* WHAT TO WORK ON
Scan the material below for the string "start", and copy every line where it shows up.

* DATA PROVIDED
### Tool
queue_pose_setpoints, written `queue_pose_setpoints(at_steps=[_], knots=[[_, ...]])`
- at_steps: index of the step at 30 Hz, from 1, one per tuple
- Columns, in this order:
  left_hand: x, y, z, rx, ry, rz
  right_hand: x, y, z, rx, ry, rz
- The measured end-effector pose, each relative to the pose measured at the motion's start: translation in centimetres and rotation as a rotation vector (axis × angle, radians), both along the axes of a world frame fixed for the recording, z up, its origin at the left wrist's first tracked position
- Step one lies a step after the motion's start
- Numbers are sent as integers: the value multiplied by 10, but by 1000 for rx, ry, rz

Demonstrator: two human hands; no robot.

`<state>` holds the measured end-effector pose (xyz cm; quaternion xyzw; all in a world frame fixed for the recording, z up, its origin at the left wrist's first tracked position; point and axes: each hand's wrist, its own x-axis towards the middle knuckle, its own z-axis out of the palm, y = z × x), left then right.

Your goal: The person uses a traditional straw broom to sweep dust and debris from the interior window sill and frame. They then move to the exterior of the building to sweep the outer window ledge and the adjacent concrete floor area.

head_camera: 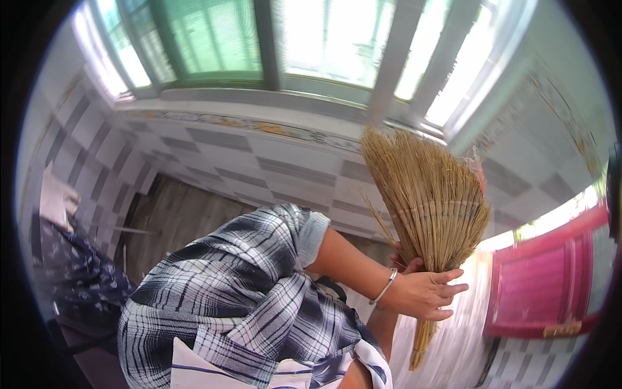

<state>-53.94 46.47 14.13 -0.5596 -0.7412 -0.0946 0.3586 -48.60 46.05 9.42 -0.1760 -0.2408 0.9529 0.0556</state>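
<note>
A straw broom (427,209) is held up with its fanned bristles towards the window and its short bound handle pointing down. My left hand (432,291), with a metal bangle at the wrist, lies across the broom's neck, its fingers spread and stretched out. Behind it, at the left edge of the neck, fingers of my right hand (398,255) show against the straw; the rest of that hand is hidden by the left wrist. Pinkish threads hang at the upper right edge of the bristles.
A tiled wall (291,170) runs beneath a sliding window (330,44) in front. To the right stands a pink-red cabinet or door panel (534,282). Dark patterned cloth (82,262) hangs at the left, above a wood-look floor (184,209).
</note>
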Motion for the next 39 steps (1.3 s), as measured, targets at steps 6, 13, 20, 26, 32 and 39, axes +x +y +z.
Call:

* RESULT FOR THIS EXERCISE
- The measured end-effector pose, each relative to the pose measured at the motion's start: translation in centimetres and rotation as a rotation vector (axis × angle, radians), both along the axes of a world frame fixed for the recording, z up, its origin at the left wrist's first tracked position
- Step one lies a step after the motion's start

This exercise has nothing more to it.